He sighed. "I hope you will forgive me if I say that I wish I did not need to be here."

"Why do we need to be here?" The idea came to her, as startling as it was unbidden. "I need only finish the portrait. I don't wish to endure the ill-placed pity of your brother's noble guests!"

"Perhaps your family will welcome you home, but I am not at all sure my father will want to see me."

"Why do we have to go home at all?" It came to her with the reckless beauty of a painting done in one inspired sitting. She did not need her family anymore, nor they her. "I have a small inheritance set aside for me by my grandmother. Nothing much, but I could rent a room in Meya Suerta. I could make enough coin to live on, painting Deeds and Wills and Marriages. Many a painter does so." But none of them were women, alone. "Of course it is impossible. It would not be safe or proper."

She examined the portrait of Edoard. Why hadn't she thought of it before? Painters and draughtsmen could always scratch out a living. If she could find wealthier clients. . . but a young woman without father or brother or husband to protect her was fair game in the rough world outside palasso walls.

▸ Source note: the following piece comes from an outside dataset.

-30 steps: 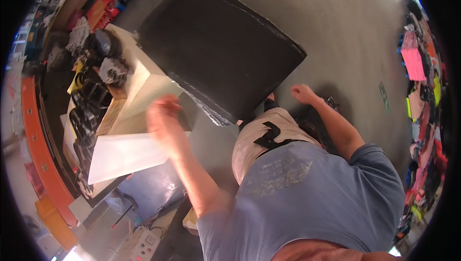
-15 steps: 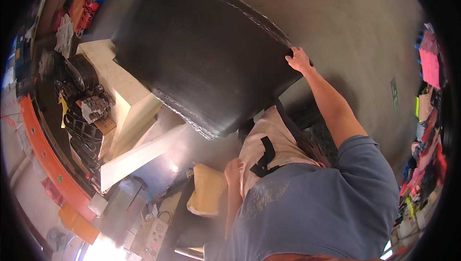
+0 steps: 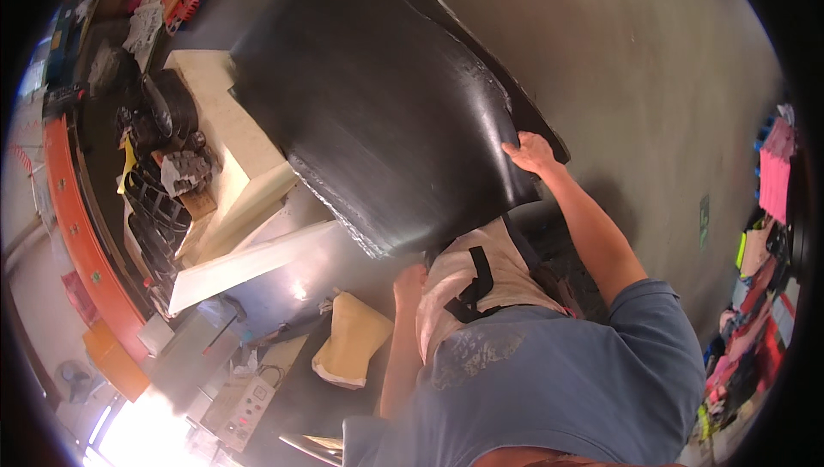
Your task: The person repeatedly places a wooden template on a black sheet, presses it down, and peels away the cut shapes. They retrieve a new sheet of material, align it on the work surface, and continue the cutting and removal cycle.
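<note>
A large black sheet (image 3: 386,115), which looks like rubber, spreads out in front of me with ragged, shiny edges. My right hand (image 3: 530,154) grips its right edge, and the sheet bends up there. Under that raised edge another dark layer (image 3: 541,128) shows along the right side. My left hand (image 3: 410,278) is low, just off the sheet's near edge and beside my light apron (image 3: 455,274). Its fingers look curled; whether they hold anything is hidden.
Pale wooden boards (image 3: 253,265) and a light-coloured stand (image 3: 219,115) are left of the sheet, beside dark parts on a shelf. A yellowish bag (image 3: 352,338) and a control box (image 3: 245,411) with knobs are at lower left. Colourful piles (image 3: 777,171) line the far right.
My right hand has drawn the sheet's right edge toward me and bowed it, uncovering the layer below. My left hand has moved slightly up toward the sheet's near edge.
</note>
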### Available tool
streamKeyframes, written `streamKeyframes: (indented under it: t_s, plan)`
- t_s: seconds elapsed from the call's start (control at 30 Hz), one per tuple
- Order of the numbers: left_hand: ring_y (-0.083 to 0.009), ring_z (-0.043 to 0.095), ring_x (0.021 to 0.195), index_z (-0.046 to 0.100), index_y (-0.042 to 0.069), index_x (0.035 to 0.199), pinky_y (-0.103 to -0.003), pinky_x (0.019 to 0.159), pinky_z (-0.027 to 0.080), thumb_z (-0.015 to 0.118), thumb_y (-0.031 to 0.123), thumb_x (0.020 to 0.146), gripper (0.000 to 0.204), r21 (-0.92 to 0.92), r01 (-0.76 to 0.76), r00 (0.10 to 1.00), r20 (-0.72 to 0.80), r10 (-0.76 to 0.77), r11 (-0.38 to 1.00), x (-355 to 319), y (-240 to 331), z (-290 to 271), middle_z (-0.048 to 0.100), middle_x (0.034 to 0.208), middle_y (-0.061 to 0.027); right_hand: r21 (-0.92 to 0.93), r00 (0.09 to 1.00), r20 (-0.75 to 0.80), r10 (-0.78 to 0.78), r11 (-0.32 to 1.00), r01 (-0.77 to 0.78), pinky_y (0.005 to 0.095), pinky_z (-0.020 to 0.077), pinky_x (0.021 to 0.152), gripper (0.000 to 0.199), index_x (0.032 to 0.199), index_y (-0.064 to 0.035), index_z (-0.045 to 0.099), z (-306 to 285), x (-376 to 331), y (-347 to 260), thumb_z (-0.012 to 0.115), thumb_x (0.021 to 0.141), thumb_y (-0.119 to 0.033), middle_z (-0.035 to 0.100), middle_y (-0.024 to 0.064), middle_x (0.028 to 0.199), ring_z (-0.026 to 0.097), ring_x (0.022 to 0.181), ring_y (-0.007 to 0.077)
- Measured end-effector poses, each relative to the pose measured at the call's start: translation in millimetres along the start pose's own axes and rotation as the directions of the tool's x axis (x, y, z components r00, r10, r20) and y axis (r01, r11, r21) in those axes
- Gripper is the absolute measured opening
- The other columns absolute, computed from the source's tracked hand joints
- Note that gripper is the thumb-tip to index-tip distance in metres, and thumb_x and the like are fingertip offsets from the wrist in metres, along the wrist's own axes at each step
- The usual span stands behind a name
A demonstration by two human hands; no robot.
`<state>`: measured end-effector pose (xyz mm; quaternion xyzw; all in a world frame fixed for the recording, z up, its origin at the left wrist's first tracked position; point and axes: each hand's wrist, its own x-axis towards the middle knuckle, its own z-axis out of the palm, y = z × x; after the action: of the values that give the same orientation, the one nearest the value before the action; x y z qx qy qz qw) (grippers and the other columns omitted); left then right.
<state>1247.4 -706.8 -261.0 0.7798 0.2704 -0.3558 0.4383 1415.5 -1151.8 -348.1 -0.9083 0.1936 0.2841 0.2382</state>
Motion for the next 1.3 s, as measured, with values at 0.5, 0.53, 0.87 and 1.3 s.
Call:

She spun to face Rohario. Why not? It was risky, of course, but there came a time in life when you had to shut your eyes and leap forward on faith. The audacity of the idea dazzled her. She could not live alone and friendless in Meya Suerta-unless she had a companion, someone safe, a brother.

SIXTY-EIGHT.

Agustin Grijalva sat in one of the stuffy attic closets crammed into the storeroom beyond the Atelierro and tried not to breathe. If he took in too deep a gulp of the stale air, he would cough helplessly. That had happened three days ago, when he had tried this for the first time, and he had barely escaped being caught. Now he fortified himself with a pouch of water and an infusion of fennel in honey.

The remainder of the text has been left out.